図2.需給調整市場の約定量(4月1日〜14日) 出典:制度検討作業部会

図3.需給調整市場の約定量(4月1日〜14日) 出典:制度検討作業部会

図4.需給調整市場の約定量(4月1日〜14日) 出典:制度検討作業部会

 リソース別に見ると、約定率が高いエリアでは火力の約定量が多いのに対して、東京・中部エリアでは火力の応札量・約定量がごくわずかであることが、約定率の低さの一因であると考えられる。

 また、本来幅広い調整機能を持つ「揚水」発電は、北海道エリア以外では、一次・二次①といった高速商品における約定量はゼロであり、一般水力の約定も四国エリアのみに見られる。現時点、蓄電池やDRといった新規リソースの約定量はわずかである。

三次調整力②の募集量・調達量の変化

 三次調整力②は2021年度から需給調整市場で調達が行われており、これまでも調達不足が生じていた。そこで、需給調整市場の全面開始が三次②の調達量にどのような影響を与えているのか、確認された。なお先述のとおり、4月以降、前週取り引きの二次②及び三次①の調達量未達分が、前日取り引きの三次②の募集量に上乗せされるため、需給調整市場全面開始前の3月と比べて、三次②の募集量は増加すると想定される。
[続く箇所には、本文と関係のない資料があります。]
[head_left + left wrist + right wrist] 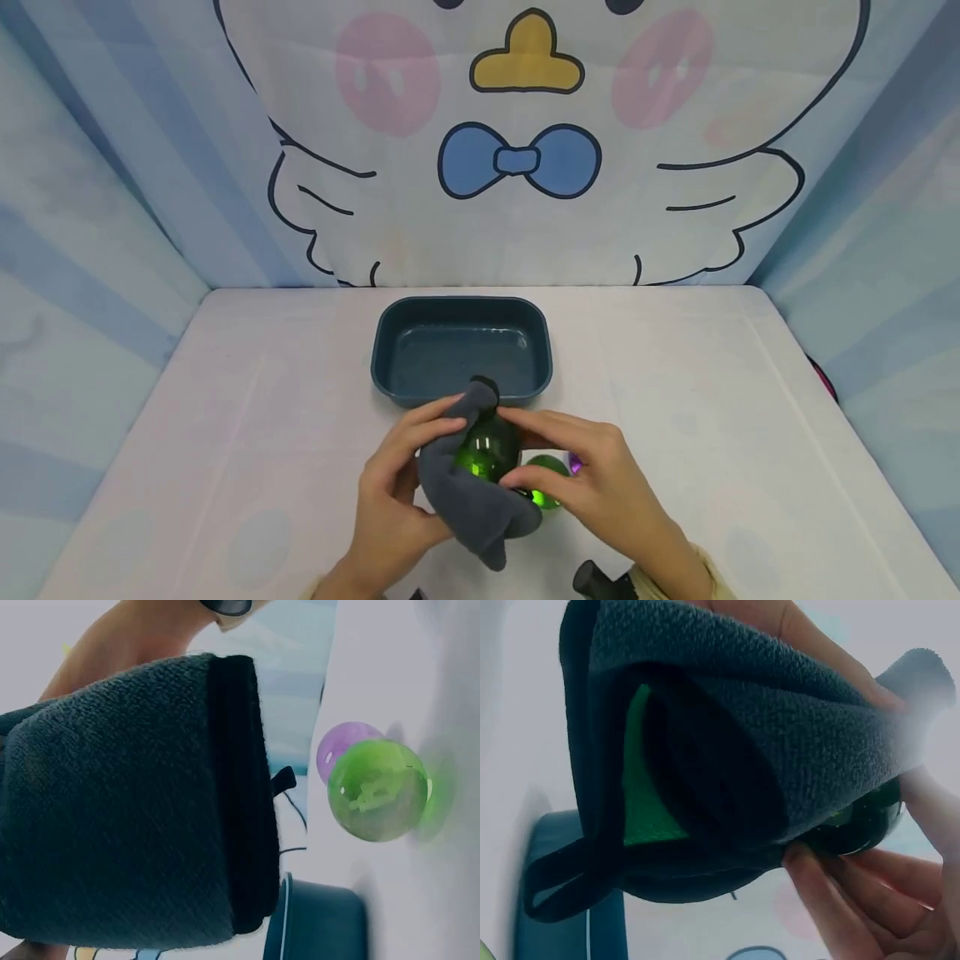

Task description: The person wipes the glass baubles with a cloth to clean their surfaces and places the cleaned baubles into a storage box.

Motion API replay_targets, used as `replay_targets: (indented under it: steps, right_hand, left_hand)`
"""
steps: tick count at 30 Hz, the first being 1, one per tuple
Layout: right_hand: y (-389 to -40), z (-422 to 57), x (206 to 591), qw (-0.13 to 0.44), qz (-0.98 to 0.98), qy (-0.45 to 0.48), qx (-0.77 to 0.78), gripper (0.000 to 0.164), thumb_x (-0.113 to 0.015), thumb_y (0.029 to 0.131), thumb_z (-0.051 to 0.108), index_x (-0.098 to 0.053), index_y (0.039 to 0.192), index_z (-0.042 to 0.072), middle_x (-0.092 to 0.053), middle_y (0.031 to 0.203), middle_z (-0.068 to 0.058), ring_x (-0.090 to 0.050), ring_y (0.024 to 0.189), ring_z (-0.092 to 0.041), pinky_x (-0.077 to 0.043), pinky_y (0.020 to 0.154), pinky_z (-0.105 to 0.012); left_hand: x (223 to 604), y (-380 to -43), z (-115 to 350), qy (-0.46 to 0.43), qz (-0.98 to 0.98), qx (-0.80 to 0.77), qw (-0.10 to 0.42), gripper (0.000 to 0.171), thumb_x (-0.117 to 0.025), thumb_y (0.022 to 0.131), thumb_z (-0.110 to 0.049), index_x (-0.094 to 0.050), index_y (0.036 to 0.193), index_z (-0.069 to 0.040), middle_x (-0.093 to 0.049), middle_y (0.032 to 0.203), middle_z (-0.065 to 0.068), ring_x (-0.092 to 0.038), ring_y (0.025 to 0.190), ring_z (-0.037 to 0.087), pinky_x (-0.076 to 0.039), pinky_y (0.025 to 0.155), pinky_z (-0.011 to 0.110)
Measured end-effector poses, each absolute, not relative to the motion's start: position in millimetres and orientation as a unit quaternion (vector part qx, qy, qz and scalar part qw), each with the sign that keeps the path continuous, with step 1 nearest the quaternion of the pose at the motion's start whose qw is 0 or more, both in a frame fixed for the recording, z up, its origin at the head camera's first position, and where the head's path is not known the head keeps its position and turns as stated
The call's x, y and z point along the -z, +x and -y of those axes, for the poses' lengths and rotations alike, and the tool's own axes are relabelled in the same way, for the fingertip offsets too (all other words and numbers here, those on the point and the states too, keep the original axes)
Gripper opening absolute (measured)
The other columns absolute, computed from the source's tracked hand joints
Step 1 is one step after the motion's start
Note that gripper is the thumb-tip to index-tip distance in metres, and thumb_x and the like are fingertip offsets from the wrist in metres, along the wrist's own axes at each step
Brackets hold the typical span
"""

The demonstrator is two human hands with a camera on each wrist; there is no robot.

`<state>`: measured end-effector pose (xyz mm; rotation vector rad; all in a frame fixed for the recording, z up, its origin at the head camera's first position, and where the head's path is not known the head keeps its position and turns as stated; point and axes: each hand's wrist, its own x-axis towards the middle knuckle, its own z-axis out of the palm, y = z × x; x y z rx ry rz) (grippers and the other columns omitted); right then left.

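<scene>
Near the table's front a dark grey towel (465, 496) is draped around a shiny green ball (486, 450). My left hand (401, 479) holds the towel and the ball from the left, its fingers bent over the cloth. On the other side my right hand (588, 467) grips the ball between thumb and fingers. In the right wrist view the towel (817, 742) hangs in folds with a cloth loop, and the green ball (862, 821) peeks out below it. A second green ball (379, 791) and a purple ball (345, 746) lie on the table under my right hand.
Just beyond the hands stands a dark blue rectangular basin (461, 358) with nothing in it. A black cylindrical object (596, 579) shows at my right wrist. The white table (300, 400) is bordered by patterned cloth walls (517, 225).
</scene>
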<state>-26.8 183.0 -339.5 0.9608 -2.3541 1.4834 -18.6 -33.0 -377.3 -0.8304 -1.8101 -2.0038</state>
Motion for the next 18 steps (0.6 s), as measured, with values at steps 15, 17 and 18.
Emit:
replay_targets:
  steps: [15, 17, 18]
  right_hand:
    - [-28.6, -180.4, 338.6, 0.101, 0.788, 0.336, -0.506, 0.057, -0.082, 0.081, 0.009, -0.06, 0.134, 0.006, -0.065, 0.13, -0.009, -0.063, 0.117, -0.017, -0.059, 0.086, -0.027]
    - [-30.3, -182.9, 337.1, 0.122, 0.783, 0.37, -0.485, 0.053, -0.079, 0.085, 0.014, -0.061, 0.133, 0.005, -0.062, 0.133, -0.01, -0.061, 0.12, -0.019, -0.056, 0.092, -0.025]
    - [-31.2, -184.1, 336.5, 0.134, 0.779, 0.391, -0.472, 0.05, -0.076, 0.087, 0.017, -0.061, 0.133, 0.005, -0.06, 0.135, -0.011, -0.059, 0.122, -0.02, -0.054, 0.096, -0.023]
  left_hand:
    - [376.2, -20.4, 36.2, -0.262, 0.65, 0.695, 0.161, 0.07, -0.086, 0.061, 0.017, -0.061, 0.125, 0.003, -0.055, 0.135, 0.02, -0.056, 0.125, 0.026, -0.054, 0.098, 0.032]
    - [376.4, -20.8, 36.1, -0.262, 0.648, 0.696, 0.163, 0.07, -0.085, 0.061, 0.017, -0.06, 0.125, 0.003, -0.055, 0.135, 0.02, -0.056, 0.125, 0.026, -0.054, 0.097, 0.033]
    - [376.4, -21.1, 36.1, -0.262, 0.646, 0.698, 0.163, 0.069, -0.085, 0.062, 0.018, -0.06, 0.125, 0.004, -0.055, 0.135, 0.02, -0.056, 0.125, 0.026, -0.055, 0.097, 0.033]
 図5は、東京エリアにおける三次②のブロック別平均募集量・平均調達量(3月15日〜4月17日)を示している。1日24時間を3時間ごとに分けたものがブロックであり、例えば「B1」は、深夜0時から3時の時間帯を意味する。


図5.三次調整力② 東京エリアの募集量・調達量 出典:制度設計専門会合

 東京エリアの三次②募集量は、3月と比べ4月には、すべてのブロックで大幅に増加しているが、調達量はB4〜B6のブロックで減少している。また3月と比べ4月は、東北エリアを除く他のエリアでも、三次②募集量が大幅に増加しており、平均調達率はほとんどのエリア・ブロックで低下している。

 このような三次②の約定量(応札量)の減少理由について、電力・ガス取り引き監視等委員会が事業者に対してヒアリングを行ったところ、3月までは一般送配電事業者の発動指令に基づき稼働していた電源があり、当該電源の余力を調整力として供出していたが、4月以降は発動指令が解除され、当該電源が停止したままとなる機会が多くなり、調整力供出量(応札量)が減少したとの回答があった。